=== Action item ===
Below are entries. Copy exactly the lines running from the line that holds "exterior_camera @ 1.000" to the line that holds "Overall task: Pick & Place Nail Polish", with both ends included.

Stored dataset items
==*==

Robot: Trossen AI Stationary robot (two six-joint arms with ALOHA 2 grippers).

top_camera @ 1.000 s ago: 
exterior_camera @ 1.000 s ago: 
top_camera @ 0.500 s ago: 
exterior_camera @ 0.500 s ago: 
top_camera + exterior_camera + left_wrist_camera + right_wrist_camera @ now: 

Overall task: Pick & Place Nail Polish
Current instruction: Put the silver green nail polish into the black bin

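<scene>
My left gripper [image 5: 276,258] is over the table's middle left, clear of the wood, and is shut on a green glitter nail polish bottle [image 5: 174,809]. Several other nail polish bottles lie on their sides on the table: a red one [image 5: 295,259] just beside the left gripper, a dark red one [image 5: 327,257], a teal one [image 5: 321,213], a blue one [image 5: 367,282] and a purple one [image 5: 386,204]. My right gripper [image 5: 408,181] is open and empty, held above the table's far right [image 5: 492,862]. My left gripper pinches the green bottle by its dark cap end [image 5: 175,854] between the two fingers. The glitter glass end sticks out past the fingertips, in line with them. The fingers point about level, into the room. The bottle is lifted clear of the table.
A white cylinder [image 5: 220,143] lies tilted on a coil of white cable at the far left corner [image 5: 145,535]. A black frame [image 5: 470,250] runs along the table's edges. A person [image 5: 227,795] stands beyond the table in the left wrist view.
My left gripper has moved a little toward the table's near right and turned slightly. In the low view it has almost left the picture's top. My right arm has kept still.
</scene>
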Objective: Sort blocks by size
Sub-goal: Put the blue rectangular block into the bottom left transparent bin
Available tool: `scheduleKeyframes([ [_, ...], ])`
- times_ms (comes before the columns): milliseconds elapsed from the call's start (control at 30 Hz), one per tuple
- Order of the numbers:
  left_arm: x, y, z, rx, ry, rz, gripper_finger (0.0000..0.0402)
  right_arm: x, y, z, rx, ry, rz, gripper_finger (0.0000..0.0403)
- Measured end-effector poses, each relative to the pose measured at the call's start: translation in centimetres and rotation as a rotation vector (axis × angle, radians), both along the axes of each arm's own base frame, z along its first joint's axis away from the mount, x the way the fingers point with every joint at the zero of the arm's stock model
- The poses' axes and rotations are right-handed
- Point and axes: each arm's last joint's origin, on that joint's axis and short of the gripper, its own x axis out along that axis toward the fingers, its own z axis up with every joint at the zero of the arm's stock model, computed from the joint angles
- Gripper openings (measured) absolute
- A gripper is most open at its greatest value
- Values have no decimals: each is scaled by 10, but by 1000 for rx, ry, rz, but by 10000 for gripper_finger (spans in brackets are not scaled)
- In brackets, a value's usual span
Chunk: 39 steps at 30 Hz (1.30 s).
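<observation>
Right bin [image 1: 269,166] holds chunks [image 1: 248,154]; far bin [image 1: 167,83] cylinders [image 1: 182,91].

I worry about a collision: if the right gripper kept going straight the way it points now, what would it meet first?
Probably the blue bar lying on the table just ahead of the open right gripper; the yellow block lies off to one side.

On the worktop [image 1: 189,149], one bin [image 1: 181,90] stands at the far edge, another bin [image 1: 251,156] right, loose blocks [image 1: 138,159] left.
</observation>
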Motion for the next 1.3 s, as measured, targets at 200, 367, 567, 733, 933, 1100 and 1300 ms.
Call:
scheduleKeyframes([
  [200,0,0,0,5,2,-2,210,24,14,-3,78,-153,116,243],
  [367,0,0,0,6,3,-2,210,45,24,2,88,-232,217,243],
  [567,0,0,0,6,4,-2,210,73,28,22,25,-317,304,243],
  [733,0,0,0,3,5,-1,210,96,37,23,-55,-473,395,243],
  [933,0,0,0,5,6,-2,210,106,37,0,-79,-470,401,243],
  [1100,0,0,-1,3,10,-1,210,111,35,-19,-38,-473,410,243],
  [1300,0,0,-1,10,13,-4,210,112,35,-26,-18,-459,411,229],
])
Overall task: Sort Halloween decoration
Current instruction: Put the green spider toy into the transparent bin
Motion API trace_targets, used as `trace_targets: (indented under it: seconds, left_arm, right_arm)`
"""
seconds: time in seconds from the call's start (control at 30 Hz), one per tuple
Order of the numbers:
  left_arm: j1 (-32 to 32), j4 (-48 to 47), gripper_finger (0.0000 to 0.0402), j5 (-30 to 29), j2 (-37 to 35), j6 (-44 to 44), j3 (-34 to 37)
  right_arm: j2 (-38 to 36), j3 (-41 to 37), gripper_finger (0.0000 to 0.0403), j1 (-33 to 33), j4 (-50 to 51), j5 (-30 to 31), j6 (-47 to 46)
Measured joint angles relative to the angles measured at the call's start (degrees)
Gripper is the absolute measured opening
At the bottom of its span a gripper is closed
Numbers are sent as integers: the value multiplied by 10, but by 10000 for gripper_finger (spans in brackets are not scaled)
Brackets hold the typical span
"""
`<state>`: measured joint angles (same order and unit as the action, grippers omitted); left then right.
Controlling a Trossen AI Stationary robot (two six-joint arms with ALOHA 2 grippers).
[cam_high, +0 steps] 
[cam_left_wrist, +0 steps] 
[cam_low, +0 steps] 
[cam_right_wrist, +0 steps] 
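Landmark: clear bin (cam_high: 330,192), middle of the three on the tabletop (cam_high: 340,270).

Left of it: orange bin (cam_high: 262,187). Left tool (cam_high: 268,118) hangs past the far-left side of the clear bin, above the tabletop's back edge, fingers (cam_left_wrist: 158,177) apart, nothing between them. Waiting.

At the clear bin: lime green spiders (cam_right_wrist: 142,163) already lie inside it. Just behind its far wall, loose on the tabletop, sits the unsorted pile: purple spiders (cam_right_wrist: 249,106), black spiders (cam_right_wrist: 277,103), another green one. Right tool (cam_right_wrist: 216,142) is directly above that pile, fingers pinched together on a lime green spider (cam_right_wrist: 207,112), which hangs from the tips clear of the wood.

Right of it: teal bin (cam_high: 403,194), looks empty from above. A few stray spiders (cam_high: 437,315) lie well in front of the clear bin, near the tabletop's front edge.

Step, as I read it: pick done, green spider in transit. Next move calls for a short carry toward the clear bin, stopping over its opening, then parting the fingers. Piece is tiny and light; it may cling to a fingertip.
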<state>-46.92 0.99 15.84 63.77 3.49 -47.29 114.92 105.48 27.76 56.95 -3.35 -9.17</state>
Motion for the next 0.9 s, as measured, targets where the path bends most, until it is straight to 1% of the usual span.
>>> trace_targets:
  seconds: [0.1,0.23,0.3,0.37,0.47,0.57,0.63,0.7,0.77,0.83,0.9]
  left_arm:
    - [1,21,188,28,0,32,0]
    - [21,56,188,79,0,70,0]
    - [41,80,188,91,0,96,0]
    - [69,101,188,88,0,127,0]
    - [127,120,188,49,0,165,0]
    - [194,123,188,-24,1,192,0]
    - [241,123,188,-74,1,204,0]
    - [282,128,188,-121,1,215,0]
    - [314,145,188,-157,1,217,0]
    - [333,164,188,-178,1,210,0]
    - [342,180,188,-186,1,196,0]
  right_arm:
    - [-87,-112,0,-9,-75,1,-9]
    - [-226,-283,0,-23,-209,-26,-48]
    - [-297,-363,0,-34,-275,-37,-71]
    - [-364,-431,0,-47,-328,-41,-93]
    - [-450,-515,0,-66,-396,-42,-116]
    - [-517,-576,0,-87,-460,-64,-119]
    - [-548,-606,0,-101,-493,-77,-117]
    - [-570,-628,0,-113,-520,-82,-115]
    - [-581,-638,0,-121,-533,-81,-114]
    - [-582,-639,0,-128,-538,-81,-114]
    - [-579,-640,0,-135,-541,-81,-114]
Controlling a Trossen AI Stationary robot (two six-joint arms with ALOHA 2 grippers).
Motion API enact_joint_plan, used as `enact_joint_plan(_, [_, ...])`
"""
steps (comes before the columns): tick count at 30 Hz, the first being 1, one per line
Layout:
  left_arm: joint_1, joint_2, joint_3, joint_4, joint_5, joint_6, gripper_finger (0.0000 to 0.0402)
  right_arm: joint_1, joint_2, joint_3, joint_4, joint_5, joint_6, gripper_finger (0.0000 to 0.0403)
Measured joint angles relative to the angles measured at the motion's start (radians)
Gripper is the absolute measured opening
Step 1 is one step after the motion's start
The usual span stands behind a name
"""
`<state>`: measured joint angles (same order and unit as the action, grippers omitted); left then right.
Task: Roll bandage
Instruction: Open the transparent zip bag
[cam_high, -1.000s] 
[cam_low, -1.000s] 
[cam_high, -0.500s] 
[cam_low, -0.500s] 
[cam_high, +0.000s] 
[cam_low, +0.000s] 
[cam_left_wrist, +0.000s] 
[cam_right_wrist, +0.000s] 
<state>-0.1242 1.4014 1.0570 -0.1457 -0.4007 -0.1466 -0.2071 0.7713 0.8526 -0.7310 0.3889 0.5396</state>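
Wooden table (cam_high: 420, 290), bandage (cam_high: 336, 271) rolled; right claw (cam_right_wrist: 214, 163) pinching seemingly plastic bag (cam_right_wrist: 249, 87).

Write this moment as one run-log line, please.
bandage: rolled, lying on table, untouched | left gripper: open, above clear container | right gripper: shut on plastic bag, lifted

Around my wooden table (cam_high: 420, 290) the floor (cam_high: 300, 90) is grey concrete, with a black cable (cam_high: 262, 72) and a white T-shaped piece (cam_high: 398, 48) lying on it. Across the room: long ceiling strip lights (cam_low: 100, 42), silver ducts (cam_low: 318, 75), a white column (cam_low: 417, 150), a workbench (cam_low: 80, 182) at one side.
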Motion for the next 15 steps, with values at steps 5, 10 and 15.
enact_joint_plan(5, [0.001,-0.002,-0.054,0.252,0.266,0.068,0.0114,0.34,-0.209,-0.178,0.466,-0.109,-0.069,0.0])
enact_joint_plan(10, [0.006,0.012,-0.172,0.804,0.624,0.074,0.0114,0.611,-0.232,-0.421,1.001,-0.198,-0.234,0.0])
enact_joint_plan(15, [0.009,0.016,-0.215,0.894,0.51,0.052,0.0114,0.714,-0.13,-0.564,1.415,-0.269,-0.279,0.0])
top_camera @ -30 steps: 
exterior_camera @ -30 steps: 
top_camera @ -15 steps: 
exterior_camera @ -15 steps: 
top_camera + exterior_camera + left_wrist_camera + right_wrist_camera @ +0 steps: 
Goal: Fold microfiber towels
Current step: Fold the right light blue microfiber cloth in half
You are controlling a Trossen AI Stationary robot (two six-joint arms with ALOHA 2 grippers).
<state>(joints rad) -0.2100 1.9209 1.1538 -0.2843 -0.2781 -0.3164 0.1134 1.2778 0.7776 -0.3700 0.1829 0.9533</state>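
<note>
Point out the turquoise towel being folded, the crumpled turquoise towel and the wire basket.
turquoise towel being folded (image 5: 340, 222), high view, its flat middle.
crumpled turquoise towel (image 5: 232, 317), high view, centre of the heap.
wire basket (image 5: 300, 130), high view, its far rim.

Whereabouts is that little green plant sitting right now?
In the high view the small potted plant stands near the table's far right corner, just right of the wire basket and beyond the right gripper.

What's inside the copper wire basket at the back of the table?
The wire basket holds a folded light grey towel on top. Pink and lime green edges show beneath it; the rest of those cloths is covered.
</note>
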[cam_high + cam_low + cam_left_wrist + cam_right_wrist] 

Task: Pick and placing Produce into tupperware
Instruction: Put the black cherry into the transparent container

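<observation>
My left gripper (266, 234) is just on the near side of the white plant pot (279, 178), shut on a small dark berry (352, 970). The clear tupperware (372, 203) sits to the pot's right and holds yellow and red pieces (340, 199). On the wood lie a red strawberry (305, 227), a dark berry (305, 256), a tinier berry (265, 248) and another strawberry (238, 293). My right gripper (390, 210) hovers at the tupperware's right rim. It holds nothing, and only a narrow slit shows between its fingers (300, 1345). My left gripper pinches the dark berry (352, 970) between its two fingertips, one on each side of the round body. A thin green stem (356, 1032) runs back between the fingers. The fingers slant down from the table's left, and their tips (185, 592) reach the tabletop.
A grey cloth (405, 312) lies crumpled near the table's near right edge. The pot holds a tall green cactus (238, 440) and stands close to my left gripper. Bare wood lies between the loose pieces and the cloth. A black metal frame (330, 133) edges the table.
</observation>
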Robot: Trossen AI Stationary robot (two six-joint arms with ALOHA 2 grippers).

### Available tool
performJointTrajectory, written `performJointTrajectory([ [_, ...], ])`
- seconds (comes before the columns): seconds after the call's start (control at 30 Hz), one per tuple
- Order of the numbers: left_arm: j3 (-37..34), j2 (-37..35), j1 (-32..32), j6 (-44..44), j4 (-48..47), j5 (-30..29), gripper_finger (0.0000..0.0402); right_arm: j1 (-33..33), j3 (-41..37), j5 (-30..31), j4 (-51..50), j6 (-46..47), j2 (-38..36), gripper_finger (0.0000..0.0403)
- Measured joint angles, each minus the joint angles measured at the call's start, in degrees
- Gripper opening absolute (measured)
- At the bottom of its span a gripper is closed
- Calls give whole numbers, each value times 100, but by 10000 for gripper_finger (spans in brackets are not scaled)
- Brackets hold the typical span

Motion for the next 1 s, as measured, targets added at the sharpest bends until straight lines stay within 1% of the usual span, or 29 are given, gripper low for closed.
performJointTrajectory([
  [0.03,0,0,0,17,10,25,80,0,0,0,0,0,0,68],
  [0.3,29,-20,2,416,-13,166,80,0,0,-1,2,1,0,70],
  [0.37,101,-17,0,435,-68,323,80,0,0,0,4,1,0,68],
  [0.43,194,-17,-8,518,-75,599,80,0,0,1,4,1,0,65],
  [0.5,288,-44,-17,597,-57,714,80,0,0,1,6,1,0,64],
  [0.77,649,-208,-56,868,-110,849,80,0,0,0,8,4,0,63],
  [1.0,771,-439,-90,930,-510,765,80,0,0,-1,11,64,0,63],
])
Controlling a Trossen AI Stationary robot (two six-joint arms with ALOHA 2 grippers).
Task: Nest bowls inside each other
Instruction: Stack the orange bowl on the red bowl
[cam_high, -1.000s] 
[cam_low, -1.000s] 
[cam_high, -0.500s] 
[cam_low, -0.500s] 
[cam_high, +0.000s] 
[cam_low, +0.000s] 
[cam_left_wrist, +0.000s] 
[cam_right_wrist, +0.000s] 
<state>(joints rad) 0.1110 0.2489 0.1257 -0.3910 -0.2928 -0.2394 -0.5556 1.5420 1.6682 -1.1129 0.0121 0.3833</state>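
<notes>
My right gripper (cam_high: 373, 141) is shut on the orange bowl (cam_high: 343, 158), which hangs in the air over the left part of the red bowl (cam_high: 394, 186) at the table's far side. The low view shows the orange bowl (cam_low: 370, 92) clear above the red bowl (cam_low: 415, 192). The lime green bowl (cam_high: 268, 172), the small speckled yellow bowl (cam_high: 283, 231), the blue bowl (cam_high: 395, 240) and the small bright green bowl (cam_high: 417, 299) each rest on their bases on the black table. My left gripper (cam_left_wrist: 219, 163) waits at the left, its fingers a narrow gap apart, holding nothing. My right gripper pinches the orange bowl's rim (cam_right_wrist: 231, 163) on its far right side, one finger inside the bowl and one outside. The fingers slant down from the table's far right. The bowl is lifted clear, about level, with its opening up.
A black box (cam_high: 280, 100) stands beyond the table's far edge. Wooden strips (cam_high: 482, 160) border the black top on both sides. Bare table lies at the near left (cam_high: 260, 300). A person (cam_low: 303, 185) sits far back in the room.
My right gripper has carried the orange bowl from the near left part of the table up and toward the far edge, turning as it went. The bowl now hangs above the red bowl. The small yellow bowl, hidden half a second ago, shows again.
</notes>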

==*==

=== Written response ===
exterior_camera @ 1.000 s ago: 
top_camera @ 0.500 s ago: 
exterior_camera @ 0.500 s ago: 
top_camera + exterior_camera + left_wrist_camera + right_wrist_camera @ now: 

Overall task: Pick & Place Nail Polish

Nothing further remains to be added to the answer.